When a secrets detection solution is in place, security teams also receive dual alerts to make sure they can follow up, remediate and report easily on security incidents.

If you leave your keys to your house in the lock and you notice they are gone then you change the locks.

Allan Alford

Gitignore is not a Vault!

REMINDER

Gitignore allows you to tell what file you don’t want to commit. Your files containing your secrets should be listed in your gitignore file but your secrets should not be described in plain text in your gitignore file… Hundreds of developers committed this mistake in 2020.

Don’t share too much!

REMINDER

If you search GitHub for “removed AWS key” you will see thousands of results. Removing a hardcoded secret and pushing a new commit only buries the secret in the history, making it harder for you to find but still accessible to attackers.

Recommendations

Companies can’t avoid the risk of secrets exposure even if they put in place centralized secrets management systems. These systems are typically not deployed on the whole perimeter and are not coercitive as they do not prevent developers from hardcoding credentials stored in the vault.

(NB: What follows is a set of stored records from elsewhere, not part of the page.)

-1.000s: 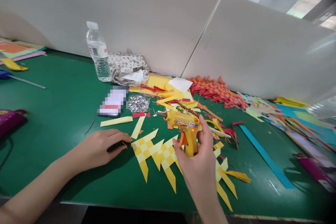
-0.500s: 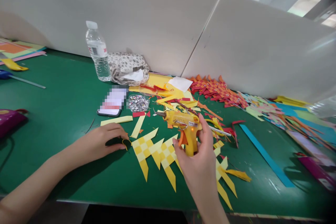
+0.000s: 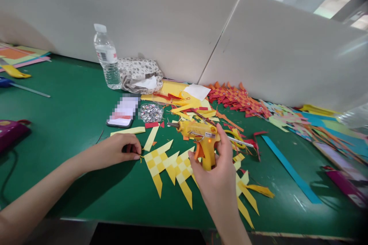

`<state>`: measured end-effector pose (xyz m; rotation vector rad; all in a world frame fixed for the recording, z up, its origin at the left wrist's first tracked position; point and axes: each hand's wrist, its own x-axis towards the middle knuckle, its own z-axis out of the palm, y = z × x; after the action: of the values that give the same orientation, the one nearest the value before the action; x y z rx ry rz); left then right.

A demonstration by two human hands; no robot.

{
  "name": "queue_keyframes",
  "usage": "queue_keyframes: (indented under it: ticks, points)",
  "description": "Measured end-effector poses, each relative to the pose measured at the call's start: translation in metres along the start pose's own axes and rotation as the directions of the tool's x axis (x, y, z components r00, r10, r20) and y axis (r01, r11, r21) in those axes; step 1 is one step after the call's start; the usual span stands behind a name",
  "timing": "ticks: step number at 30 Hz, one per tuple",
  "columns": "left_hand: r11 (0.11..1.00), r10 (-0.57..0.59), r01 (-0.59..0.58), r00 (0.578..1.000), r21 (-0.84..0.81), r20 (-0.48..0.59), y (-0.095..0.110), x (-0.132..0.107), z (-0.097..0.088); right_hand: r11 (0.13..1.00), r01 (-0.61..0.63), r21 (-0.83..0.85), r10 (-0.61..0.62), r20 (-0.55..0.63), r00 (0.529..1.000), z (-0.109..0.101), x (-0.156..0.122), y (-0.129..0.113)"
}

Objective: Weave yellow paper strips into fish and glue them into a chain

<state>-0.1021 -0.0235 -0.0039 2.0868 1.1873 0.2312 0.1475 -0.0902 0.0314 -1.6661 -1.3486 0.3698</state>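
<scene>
In my right hand (image 3: 220, 168) is a yellow hot glue gun (image 3: 198, 129) with an orange trigger, its nozzle pointing left above the table. My left hand (image 3: 123, 148) is closed in a pinch on a thin yellow cord (image 3: 141, 158) at the left tip of a woven paper fish (image 3: 156, 160). This fish is checkered in two yellows and lies flat. Another yellow woven fish (image 3: 184, 166) overlaps it on the right, partly behind my right hand. Farther right, a yellow tassel (image 3: 260, 190) sticks out from more woven paper (image 3: 244, 187).
Behind my hands lie a phone (image 3: 124, 110), a container of googly eyes (image 3: 151, 112), paper scraps and scissors (image 3: 237, 138). A water bottle (image 3: 107, 61) stands by the partition. Red-orange woven fish (image 3: 235, 97) are piled at the back right. A blue strip (image 3: 291, 170) lies at right.
The fingers of my left hand have drawn closer together on the cord, and its loop has become smaller beside the fish's tip. The glue gun has shifted slightly left.
</scene>
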Motion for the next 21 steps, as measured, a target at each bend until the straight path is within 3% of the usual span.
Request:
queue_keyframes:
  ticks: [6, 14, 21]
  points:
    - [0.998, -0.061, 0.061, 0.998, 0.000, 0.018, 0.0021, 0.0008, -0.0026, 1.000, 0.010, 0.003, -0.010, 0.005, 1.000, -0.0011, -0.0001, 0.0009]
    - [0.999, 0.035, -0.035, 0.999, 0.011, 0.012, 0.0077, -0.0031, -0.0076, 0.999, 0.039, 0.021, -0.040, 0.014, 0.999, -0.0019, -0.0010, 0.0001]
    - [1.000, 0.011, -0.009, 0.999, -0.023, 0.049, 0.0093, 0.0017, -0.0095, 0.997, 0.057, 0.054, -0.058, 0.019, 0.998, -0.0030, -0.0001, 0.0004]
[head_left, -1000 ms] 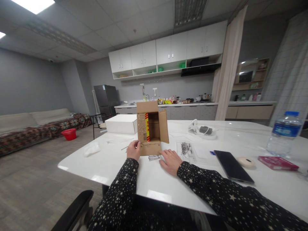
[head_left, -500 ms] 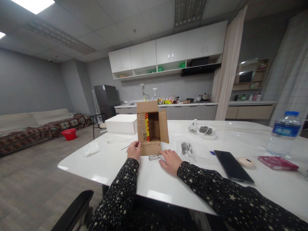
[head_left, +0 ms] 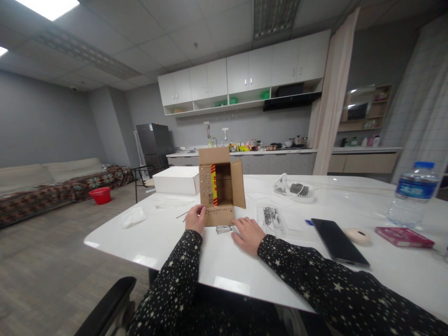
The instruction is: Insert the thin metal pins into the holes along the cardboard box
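Observation:
An open cardboard box [head_left: 220, 186] lies on its side on the white table [head_left: 231, 266], mouth towards me, flaps spread. My left hand [head_left: 195, 218] is curled against the left end of its lower flap, fingers closed on the flap's edge. My right hand [head_left: 248, 234] rests flat on the table just right of the box, fingers stretched towards a small bunch of dark thin metal pieces [head_left: 223, 229]. A clear bag of similar dark pieces [head_left: 271, 217] lies just beyond the right hand.
A white box [head_left: 177, 180] and crumpled tissue [head_left: 133, 217] are to the left. A black phone [head_left: 338, 241], beige oval object [head_left: 357, 235], red pack [head_left: 404, 236], water bottle [head_left: 413, 193] and white headset [head_left: 296, 188] lie right. A black chair arm [head_left: 105, 305] is below.

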Available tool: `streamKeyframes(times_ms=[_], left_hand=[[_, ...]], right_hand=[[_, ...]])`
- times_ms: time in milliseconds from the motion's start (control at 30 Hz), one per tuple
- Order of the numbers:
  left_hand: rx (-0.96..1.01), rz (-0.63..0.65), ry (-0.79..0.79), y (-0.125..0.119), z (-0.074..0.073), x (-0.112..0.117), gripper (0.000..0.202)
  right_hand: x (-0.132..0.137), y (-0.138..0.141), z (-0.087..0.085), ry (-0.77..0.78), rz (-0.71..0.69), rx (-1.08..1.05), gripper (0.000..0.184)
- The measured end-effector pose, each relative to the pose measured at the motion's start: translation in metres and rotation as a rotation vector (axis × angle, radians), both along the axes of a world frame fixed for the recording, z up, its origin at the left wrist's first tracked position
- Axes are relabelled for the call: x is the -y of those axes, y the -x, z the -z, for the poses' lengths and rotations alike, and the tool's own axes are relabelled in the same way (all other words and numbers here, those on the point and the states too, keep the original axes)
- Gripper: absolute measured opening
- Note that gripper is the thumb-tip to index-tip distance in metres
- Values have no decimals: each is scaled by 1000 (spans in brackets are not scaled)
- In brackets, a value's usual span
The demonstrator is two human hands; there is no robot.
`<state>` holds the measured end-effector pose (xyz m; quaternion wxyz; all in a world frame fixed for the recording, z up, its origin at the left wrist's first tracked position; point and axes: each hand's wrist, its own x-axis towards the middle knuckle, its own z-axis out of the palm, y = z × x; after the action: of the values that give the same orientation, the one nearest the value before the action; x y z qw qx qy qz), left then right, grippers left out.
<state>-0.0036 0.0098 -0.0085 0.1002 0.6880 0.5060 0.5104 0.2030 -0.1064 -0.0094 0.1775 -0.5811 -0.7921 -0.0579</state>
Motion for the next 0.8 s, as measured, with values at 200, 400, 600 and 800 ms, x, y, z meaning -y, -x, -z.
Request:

Solutions are available for them to automate secrets detection and put in place the proper remediation, but the market is far from mature on this subject.
Companies need to scan not only public repositories but also private repositories to prevent lateral movements of malicious actors.

Learn more about detection performance

Some best practices can be followed to limit the risk of secrets exposure or the impact of a leaked credential:

• Never store unencrypted secrets in .git repositories

• Don’t share your secrets unencrypted in messaging systems like Slack

‍
‍• Store secrets safely

• Restrict API access and permissions.

Developers training programs should be put in place although these do not eradicate the risk of leaked credentials.

Following best practices is not sufficient and companies need to secure the SDLC with automated secrets detection. Choosing a secrets detection solution they need to take into account:

‍
• Monitoring developers’ personal repositories capacities

‍
• Secrets detection performance* – Accuracy, precision & recall

• Real-time alerting

‍
• Integration with remediation workflows

• Easy collaboration between Developers, Threat Response and Ops teams.

To conclude

There are millions of commits per day on public GitHub, how can organizations look through the noise and focus exclusively on the information that is of direct interest to them? How can they make sure their secrets are not ending on their developers’ personal repositories on GitHub?
They can’t avoid that developers have personal repositories, they need automated detection and efficient remediation tools.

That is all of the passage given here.